• Exercise brief: Line by line, repeat all the material exactly as it appears.

• Data segment:
-.-.-

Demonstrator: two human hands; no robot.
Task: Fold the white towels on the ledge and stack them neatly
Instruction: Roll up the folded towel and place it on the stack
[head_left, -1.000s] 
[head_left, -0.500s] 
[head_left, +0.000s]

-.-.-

• Solution for this problem:
Demonstrator: two human hands; no robot.
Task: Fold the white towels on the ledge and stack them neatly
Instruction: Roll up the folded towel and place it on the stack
[head_left, -1.000s] 
[head_left, -0.500s] 
[head_left, +0.000s]

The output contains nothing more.